▶ EXERCISE DESCRIPTION: Start at the line with "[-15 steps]" and print every line through the end of the material below. Keep it exact and free of pictures.

BEGIN PROVIDED MATERIAL

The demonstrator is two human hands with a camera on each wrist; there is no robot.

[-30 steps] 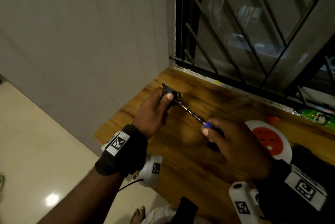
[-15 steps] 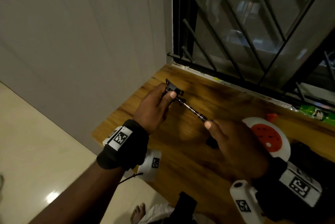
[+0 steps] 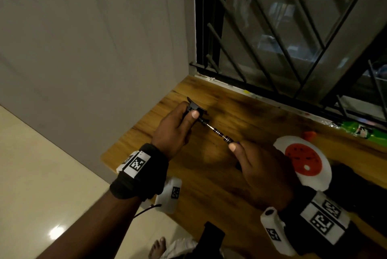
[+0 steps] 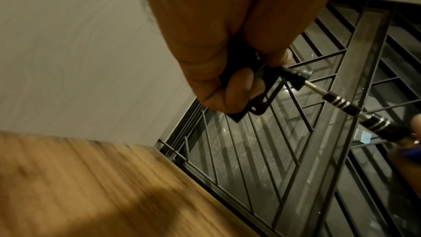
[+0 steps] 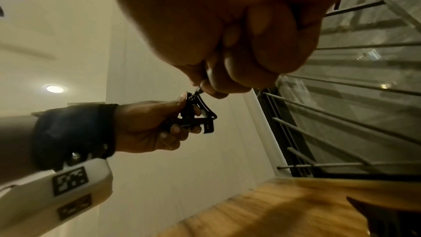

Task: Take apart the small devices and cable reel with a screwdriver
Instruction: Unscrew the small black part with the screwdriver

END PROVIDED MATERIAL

▶ RESULT OF THE EXERCISE:
[-15 steps] 
[+0 steps] 
[+0 steps] 
[+0 steps] 

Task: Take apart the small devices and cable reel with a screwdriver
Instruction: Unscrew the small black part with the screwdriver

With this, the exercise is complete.